* WHAT THIS TASK INVOLVES *
Copy the listing out in full. Keep every word as it is.

━━━━━ INPUT ━━━━━

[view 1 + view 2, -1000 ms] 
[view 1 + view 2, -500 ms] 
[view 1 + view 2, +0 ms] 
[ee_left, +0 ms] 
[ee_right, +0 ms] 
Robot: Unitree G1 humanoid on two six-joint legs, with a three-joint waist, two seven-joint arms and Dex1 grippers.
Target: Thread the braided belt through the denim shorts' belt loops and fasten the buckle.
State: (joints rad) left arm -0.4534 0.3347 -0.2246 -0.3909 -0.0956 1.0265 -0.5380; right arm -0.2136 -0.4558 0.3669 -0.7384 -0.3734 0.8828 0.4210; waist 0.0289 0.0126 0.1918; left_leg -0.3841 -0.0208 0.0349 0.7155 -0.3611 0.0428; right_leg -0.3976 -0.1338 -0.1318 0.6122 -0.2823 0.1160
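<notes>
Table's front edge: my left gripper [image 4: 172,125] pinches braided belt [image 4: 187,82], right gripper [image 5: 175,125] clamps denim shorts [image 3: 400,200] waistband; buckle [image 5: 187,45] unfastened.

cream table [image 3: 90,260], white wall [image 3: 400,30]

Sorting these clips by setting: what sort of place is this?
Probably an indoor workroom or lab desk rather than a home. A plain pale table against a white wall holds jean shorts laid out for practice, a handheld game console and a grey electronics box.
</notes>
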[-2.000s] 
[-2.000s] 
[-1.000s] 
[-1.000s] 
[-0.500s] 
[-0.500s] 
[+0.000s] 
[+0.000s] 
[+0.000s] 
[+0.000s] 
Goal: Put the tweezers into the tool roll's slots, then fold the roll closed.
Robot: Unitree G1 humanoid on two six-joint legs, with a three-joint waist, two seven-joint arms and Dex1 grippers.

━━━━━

* RESULT OF THE TASK *
[view 1 + view 2, -1000 ms] 
[view 1 + view 2, -500 ms] 
[view 1 + view 2, +0 ms] 
[ee_left, +0 ms] 
[ee_right, +0 ms] 
Robot: Unitree G1 humanoid on two six-joint legs, with a three-joint waist, two seven-joint arms and Dex1 grippers.
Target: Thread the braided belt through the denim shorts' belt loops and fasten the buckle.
State: (joints rad) left arm -0.4534 0.3347 -0.2246 -0.3909 -0.0956 1.0265 -0.5380; right arm -0.2136 -0.4558 0.3669 -0.7384 -0.3734 0.8828 0.4210; waist 0.0289 0.0126 0.1918; left_leg -0.3841 -0.0208 0.0349 0.7155 -0.3611 0.0428; right_leg -0.3976 -0.1338 -0.1318 0.6122 -0.2823 0.1160
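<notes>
Table's front edge: my left gripper [image 4: 172,125] pinches braided belt [image 4: 187,82], right gripper [image 5: 175,125] clamps denim shorts [image 3: 400,200] waistband; buckle [image 5: 187,45] unfastened.

cream table [image 3: 90,260], white wall [image 3: 400,30]

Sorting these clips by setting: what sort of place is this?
Probably an indoor workroom or lab desk rather than a home. A plain pale table against a white wall holds jean shorts laid out for practice, a handheld game console and a grey electronics box.
</notes>
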[-2.000s] 
[-2.000s] 
[-1.000s] 
[-1.000s] 
[-0.500s] 
[-0.500s] 
[+0.000s] 
[+0.000s] 
[+0.000s] 
[+0.000s] 
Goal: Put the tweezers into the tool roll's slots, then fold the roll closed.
Robot: Unitree G1 humanoid on two six-joint legs, with a three-joint waist, two seven-joint arms and Dex1 grippers.

This answer is now finished.